He pulls the blanket over both of us.
I should push him away, should force some barrier, some piece of myself that remains untouched.
But I'm so tired.
So confused.
So completely overwhelmed by everything that's happened.
By the running and the fear and the cold and being found and dragged back and this—whatever this is.
I let him hold me.
Let him stroke my hair with gentle fingers.
Let him whisper things I don't want to hear about how I'm safe, how I'm his, how everything is going to be okay, how I just need to stop fighting what we both know is inevitable.
Even though nothing is okay.
Even though everything has changed.
Even though I just gave him exactly what he wanted and proved I'm exactly as weak as he thinks I am.
"Sleep," he says softly.
"I can't sleep with you. Can't stay here."
"Yes, you can. And you will. Every night from now on. This is where you sleep now. In my bed. In my arms. Where I can keep you safe and warm and make sure you don't get any more ideas about running."
"I will run. First chance I get, I'll run again."
"No, you won't."
"You can't watch me every second."
"I don't need to. Because you're starting to understand something, whether you want to admit it or not."
"What?"
"That running hurts more than surrendering. That fighting what you want only makes it worse. That your body has already chosen, even if your mind is still catching up."

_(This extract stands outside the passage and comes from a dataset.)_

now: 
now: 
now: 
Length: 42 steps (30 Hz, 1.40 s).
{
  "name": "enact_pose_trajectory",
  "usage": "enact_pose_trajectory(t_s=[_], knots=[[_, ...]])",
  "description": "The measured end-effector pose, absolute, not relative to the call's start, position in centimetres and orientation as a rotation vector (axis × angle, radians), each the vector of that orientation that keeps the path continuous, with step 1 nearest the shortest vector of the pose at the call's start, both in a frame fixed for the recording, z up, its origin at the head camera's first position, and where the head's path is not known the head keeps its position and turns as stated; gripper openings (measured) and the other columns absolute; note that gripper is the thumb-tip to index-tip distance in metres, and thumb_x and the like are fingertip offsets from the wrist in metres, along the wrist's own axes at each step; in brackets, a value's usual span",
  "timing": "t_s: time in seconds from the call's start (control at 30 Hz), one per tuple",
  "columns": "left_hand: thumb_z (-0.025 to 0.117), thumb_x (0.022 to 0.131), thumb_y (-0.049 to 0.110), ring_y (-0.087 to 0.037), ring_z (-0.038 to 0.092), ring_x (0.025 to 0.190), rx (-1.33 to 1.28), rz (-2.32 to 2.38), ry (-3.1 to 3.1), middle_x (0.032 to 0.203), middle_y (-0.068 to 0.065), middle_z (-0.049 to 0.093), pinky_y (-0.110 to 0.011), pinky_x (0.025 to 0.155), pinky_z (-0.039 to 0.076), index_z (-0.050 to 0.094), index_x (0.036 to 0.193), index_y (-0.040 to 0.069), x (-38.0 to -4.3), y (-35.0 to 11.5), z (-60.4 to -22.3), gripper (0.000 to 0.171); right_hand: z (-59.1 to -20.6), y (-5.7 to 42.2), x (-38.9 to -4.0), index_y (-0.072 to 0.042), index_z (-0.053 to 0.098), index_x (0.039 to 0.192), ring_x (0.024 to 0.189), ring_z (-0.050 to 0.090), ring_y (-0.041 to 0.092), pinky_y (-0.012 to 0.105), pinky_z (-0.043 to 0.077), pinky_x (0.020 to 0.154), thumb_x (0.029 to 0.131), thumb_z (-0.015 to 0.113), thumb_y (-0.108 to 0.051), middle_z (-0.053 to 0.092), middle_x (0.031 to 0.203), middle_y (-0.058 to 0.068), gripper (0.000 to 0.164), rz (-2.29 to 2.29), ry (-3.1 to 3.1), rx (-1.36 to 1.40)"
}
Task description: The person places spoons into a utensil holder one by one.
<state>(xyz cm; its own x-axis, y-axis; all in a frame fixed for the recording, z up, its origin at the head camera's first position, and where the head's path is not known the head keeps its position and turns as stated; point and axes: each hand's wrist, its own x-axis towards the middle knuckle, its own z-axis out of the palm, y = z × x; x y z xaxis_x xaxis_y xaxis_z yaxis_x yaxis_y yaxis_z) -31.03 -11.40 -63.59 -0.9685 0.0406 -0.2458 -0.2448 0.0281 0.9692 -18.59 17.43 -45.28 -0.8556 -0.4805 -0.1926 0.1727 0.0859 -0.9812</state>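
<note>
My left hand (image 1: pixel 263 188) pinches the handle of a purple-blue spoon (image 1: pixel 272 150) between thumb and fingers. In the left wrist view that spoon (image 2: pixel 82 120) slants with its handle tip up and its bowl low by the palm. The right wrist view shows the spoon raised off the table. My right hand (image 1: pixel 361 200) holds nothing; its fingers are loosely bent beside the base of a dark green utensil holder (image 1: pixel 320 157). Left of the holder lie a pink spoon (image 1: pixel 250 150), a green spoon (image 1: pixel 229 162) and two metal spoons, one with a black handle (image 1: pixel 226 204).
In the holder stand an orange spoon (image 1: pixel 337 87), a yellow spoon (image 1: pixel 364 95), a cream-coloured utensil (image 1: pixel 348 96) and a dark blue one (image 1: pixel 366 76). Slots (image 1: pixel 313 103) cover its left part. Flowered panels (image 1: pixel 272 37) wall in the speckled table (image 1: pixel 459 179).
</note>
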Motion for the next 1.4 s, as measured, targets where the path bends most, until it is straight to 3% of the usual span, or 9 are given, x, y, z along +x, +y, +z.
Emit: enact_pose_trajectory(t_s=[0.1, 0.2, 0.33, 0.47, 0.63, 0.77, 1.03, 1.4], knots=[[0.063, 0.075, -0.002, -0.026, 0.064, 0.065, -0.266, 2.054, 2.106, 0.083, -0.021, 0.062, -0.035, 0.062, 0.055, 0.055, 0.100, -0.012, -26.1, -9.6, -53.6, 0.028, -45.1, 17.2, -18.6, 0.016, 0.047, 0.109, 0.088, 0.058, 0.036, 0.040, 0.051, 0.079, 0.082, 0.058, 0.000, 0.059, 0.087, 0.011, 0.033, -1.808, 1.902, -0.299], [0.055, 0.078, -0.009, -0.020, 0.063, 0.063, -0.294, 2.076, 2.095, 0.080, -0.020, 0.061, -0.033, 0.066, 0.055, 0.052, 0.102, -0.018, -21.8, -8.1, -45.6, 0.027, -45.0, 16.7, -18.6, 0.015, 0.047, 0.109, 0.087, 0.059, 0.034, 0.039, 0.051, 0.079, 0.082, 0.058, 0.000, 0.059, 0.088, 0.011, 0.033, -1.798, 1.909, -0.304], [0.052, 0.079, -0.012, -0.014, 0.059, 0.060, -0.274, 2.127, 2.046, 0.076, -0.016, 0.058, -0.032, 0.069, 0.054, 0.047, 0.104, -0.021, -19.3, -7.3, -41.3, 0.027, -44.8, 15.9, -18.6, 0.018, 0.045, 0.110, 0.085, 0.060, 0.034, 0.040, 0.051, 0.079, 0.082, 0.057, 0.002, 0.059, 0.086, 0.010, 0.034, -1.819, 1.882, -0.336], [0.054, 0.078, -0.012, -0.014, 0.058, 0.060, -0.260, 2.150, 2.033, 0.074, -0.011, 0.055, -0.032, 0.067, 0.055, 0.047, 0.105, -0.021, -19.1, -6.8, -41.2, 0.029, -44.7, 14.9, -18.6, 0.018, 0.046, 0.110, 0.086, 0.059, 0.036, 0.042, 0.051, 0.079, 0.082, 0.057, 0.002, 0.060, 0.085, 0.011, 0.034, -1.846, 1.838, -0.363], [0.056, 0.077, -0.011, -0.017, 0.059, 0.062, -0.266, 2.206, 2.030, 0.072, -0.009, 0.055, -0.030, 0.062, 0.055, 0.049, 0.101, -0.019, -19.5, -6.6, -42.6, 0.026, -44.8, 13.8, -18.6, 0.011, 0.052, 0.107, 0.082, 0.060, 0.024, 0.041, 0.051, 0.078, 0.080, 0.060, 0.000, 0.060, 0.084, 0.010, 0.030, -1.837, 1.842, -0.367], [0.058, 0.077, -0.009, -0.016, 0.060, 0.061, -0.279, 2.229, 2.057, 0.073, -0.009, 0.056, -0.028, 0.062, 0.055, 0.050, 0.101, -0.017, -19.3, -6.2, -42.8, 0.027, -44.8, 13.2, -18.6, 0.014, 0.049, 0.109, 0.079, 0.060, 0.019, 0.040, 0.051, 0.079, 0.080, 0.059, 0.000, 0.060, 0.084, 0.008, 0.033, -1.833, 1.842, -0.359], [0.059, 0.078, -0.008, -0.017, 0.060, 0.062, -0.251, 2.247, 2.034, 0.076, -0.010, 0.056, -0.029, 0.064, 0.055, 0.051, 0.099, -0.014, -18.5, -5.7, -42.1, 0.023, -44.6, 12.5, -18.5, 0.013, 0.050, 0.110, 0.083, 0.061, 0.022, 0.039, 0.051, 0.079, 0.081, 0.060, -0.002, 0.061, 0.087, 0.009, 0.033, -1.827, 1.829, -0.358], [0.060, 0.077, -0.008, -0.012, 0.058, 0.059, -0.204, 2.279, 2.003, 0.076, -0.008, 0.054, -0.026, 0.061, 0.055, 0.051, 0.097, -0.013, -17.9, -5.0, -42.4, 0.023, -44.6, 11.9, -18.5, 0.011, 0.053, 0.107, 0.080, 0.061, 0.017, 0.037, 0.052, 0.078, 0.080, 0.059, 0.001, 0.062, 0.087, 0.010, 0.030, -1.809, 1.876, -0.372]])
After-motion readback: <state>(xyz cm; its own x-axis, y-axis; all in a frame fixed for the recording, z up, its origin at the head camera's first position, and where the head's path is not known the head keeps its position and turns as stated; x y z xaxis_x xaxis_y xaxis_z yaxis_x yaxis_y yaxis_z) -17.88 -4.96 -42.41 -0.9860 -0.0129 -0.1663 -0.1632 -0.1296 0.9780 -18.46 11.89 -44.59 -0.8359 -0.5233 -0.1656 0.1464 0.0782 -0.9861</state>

The words hit too close to something I don't want to acknowledge.
Because he's right.
Running got me fleeting freedom and a lifetime of knowing I can't escape.
Can't get away from him, can't get away from what he makes me feel, can't get away from my own traitorous body.
Surrendering got me pleasure and warmth and safety and the slow, creeping realization that maybe I don't want to escape anymore.
Maybe I never did.
Maybe I just wanted him to prove I couldn't.
Wanted him to catch me.
Wanted him to show me that resistance is futile so I could stop fighting and just give in.